WHAT THE TASK ASKS
Take the listing below and reproduce it in full. Change nothing.

COLLECTED MATERIAL

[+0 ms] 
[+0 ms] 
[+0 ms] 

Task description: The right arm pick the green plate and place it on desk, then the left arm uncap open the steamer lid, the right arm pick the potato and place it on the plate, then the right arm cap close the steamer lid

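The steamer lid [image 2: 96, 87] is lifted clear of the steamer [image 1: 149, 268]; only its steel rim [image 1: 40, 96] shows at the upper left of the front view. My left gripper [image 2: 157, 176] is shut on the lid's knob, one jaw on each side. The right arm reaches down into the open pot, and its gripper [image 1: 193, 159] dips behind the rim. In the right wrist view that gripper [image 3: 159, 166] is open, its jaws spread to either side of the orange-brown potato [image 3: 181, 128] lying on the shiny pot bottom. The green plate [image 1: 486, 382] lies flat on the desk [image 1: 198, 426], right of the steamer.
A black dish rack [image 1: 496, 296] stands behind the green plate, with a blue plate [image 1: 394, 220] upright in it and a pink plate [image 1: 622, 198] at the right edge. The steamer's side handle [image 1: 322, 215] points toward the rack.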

RESULT OF THE EXERCISE
[+0 ms] 
[+0 ms] 
[+0 ms] 

Task description: The right arm pick the green plate and place it on desk, then the left arm uncap open the steamer lid, the right arm pick the potato and place it on the plate, then the right arm cap close the steamer lid

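The steamer lid [image 2: 96, 87] is lifted clear of the steamer [image 1: 149, 268]; only its steel rim [image 1: 40, 96] shows at the upper left of the front view. My left gripper [image 2: 157, 176] is shut on the lid's knob, one jaw on each side. The right arm reaches down into the open pot, and its gripper [image 1: 193, 159] dips behind the rim. In the right wrist view that gripper [image 3: 159, 166] is open, its jaws spread to either side of the orange-brown potato [image 3: 181, 128] lying on the shiny pot bottom. The green plate [image 1: 486, 382] lies flat on the desk [image 1: 198, 426], right of the steamer.
A black dish rack [image 1: 496, 296] stands behind the green plate, with a blue plate [image 1: 394, 220] upright in it and a pink plate [image 1: 622, 198] at the right edge. The steamer's side handle [image 1: 322, 215] points toward the rack.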

The answer was given in full.